To: Lane3 who wrote (82933)9/8/2008 6:58:22 PM
From: Stan J. Czernel  Read Replies (1) | Respond to of 541877
 
What you describe is a concept that already exists. It's called "rental." A paradigm shift from ownership to rentalship of household goods is interesting, but a tough sell, I think. Given the stigma attached to rental now and the pride of ownership, it's unlikely to take off in the market on its own. You'd have to implement it by fiat. Dunno who might have the political clout to pull that off.

Here is what I said:

Carrier corporation is now selling a cooling service ("Coolth"). It sells the client a guarantee of comfort. Carrier is not buying the building - they are contracting the service of keeping it warm and cold according to the tenant's needs.

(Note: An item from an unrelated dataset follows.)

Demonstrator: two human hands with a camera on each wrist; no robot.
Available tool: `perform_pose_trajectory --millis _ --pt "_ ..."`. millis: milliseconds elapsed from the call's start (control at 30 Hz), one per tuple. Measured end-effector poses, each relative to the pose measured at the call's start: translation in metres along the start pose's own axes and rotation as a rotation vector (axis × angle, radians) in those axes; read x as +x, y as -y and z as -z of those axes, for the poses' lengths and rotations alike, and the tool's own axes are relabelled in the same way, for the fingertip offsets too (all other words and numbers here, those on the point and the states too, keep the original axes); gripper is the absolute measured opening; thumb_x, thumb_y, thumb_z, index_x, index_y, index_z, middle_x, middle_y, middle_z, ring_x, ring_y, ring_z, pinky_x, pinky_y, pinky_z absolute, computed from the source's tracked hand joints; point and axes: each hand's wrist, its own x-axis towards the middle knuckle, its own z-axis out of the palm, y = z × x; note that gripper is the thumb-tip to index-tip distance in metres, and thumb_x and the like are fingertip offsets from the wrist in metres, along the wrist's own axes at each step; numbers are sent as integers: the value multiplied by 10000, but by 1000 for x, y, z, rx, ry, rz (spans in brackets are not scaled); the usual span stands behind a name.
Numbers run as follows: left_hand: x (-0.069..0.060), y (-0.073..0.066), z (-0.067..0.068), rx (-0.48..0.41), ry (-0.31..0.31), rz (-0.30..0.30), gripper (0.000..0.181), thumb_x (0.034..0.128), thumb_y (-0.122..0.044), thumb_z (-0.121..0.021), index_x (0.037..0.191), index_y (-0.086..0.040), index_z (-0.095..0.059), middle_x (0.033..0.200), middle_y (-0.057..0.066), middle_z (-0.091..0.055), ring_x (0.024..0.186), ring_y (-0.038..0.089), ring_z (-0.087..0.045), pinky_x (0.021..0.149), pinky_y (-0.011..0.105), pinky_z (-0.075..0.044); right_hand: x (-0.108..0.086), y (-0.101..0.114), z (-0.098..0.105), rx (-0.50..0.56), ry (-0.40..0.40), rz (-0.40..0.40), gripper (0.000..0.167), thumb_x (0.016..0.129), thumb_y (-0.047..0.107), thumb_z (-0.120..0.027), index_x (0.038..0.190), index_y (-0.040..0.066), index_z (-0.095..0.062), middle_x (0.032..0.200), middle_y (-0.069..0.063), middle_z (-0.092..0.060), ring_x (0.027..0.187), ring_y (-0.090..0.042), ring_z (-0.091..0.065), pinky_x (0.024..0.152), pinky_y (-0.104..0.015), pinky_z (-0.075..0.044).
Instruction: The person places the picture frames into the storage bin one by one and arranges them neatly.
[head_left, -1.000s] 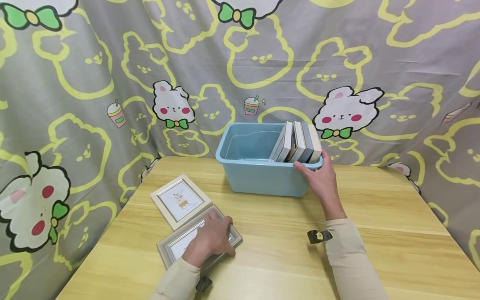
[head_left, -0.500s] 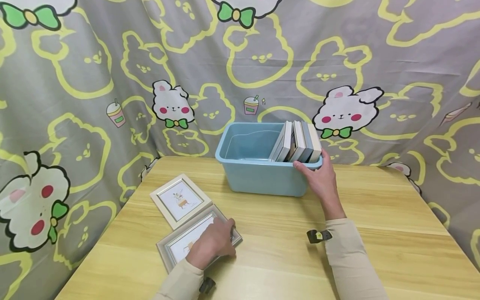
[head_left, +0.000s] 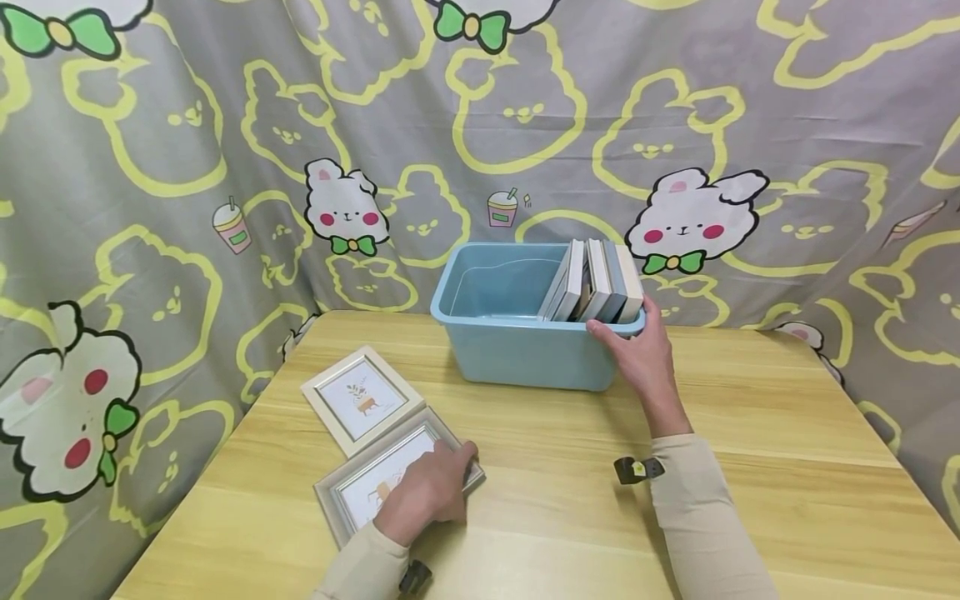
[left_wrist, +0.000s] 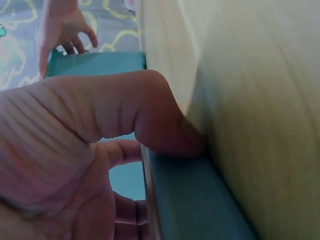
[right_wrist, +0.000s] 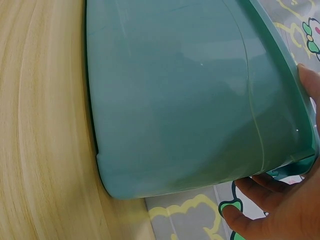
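My left hand (head_left: 431, 496) grips the right end of a silver-grey picture frame (head_left: 371, 479) lying face up on the table. In the left wrist view its thumb (left_wrist: 165, 120) presses the frame's side edge (left_wrist: 197, 195), while the fingers reach over the face. Touching that frame's far side is a cream picture frame (head_left: 362, 398), also face up, with a potted-plant picture. My right hand (head_left: 648, 362) holds the right end of a light blue plastic bin (head_left: 525, 354), thumb at the front rim. The right wrist view shows the hand (right_wrist: 280, 205) at the bin's rim.
Several frame-like or book-like flat things (head_left: 600, 283) stand leaning at the right end inside the bin. A wooden table (head_left: 555, 500) carries everything. Behind it hangs a grey curtain (head_left: 525, 108) with cartoon prints. A black strap device (head_left: 637, 471) sits by the right sleeve.
My left hand's fingers have drawn back toward the grey frame's right end, uncovering more of its picture. The grey frame, the bin and my right hand stay about where they were.
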Motion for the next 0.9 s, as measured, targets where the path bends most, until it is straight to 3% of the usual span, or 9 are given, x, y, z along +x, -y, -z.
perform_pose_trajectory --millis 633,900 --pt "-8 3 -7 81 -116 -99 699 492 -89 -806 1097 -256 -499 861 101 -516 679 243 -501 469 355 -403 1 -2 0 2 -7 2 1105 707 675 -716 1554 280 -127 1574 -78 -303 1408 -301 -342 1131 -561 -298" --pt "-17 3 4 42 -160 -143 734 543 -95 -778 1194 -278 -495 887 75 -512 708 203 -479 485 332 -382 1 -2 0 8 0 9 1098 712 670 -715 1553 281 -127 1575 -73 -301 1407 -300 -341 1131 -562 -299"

Nothing about 'rental'. Carrier works with the owner of the building. New building, old building - whatever. If the building is rented, the tenant(s) could be involved - don't know.

One of the big problems that this deals with is the age-old problem of split responsibility: when a building is built, "X" builds the buildings; "Y" (occupant) pays the bills. Owner does not pay the bills, and tenant does. The builder builds a typical building - leaky and inefficient, with over-sized equipment designed to avoid litigation. For example, the designer of the cooling system - being paid according to the size of the equipment - puts in the safest (biggest) system his conscience will allow. Oversized equpment is expensive and wasteful of energy because it operates in inefficient bursts rather than (more efficient) long cycles.

There is so much room to save money and energy here - and Carrier is making it.

Another opportunity for vast savings: building code revision. We build buildings using obsolete thinking - codes generally designed when power was dirt cheap.

One small change in building codes - requiring that wiring gages be bumped down 1 unit from current code - would save a huge amount of electricity (the thicker the wire the lower the gauge, the lower the gauge the lower the electrical resistance of the wire, the lower the resistance the lower the energy transmission loss). In the industry, the choice of wiring gage is sometimes half-jokingly called "wiring for fire" - choosing a gauge just large enough to prevent fire and litigation. The English refer to this sizing philosophy with the acronym CATNAP - Cheapest Available Technology Narrowly Avoiding Prosecution.

Before you respond. I know that code change is difficult. And I know that a provison must me made to apply the wiring change only to new construction or complete remodeling of a building: noone wants someone who is replacing a roof to have to rewire their building to be 'up to code'.